Sea World San Diego: Sumar was a 12-year old male. The park cancelled its Shamu shows temporarily.

From Robert Niles
Posted September 8, 2010 at 12:08 PM
Here's the news from the SeaWorld Parks blog.

Sumar was a 12-year-old male killer whale. The park cancelled its "Shamu" shows yesterday.

From Nick Markham
Posted September 8, 2010 at 3:07 PM
That is so sad. I am sure it was just some sort of disability of some sort, as I know Sea World cares a lot for its animals.

From Andy Milio
Posted September 8, 2010 at 3:30 PM
It's so sad to hear this. When I was writing a blog on this subject for my website, I felt like I was going to cry :(

From Bruce Lane
Posted September 8, 2010 at 9:12 PM
Sad indeed.

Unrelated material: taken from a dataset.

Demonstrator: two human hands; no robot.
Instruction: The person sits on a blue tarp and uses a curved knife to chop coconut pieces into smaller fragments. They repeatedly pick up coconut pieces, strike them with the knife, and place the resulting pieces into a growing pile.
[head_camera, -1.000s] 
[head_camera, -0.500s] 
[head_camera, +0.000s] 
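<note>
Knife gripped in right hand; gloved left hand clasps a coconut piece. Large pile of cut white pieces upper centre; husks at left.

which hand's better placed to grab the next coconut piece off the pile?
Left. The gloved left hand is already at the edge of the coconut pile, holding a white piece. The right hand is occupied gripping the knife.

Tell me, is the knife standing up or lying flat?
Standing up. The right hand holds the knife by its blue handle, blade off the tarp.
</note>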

I would be very curious to know what the necropsy turns up.

I can't help but wonder, though, if we're seeing the beginning of the results of inbreeding? 12 years is hardly old for an orca (though it is definitely fully mature).

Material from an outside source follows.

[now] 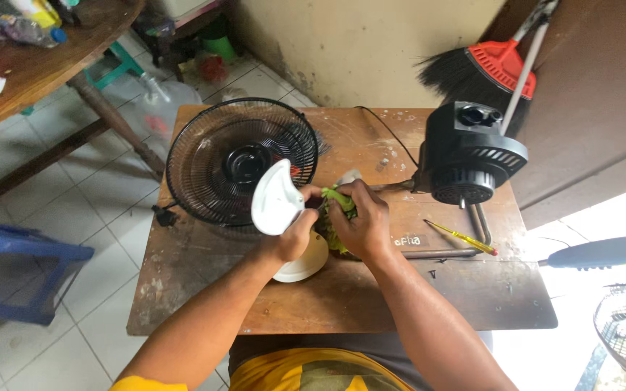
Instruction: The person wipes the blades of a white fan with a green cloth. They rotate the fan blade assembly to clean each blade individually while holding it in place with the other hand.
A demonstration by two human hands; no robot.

Consider: The number of SeaWorld's breeding male orcas can, if I recall correctly, be counted on the fingers of one hand. Their female population, with few exceptions, are captive-bred as well.

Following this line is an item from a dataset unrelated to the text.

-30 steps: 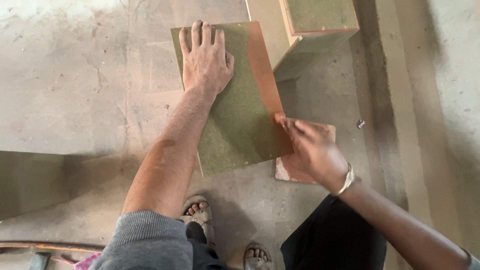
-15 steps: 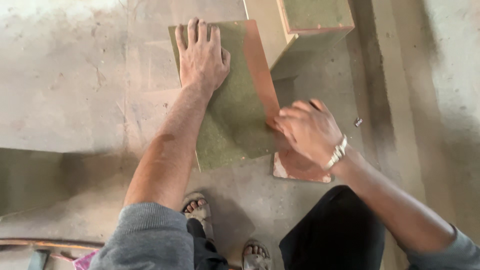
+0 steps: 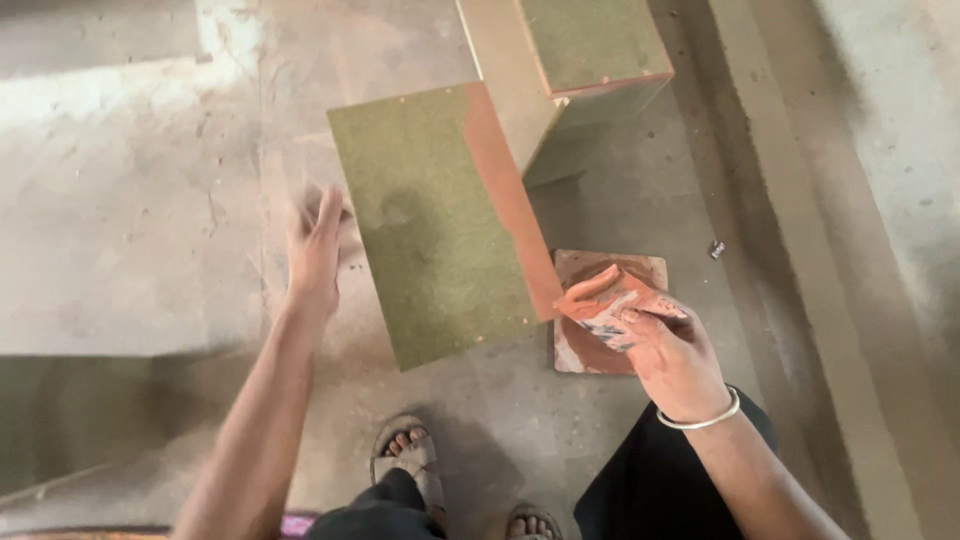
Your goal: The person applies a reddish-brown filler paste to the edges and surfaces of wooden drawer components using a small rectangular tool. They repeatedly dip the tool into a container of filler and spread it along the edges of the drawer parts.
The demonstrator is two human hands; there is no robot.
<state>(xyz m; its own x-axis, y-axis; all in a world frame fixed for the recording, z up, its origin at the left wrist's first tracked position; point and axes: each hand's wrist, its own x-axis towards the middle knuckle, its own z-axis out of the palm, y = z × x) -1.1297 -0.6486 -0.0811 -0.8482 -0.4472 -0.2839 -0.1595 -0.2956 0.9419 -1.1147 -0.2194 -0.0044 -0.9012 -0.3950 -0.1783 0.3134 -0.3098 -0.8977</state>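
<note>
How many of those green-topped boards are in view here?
2. One green board lies on the floor between the left hand and right hand, its right edge smeared reddish. Another green-topped board sits at the top, partly cut off; more may lie outside the frame.

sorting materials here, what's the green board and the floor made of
Board: probably pressed fibreboard; flat, matte, speckled olive face, with a reddish-brown coat along its right edge. Floor: looks like bare concrete; grey, rough, stained and dusty.
</note>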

Couple that with the fact there aren't more than three other facilities in the world who have captive orcas, and likely fewer for males, and the available genetic options become pretty limited after just a couple of generations. Inbreeding, as we've seen in our own species (think back to the noble classes of previous centuries), can cause some pretty nasty congenital issues.

I would be curious to know if SeaWorld's veterinary staff has considered this possibility.

Happier travels.

From Rob P
Posted September 9, 2010 at 6:48 AM
That's a very interesting point Bruce. As you rightly say : there are models already for genetic disorders due to in-breeding.
However I'll be surprised if this hasn't already been considered by Seaworld with their breeding program.
Most Zoological organisations introduce breeding partners garnered from other zoos so that the bloodline is mixed. For example Pandas that are flown from China to mate with another in London or San Diego.
I suppose the logistics of natural breeding of Orcas is prohibitive because of their size. That only leaves artificial insemination. Only an expert would be able to discuss any possible negative effects that might produce.But to a layman I can't think of any.
My money is that this extremely sad event has probably been caused naturally by an infection of some kind.
I await the outcome of the investigation with bated breath and sincerely hope that it has nothing to do with their breeding procedures.
The ramifications of that would be disastrous.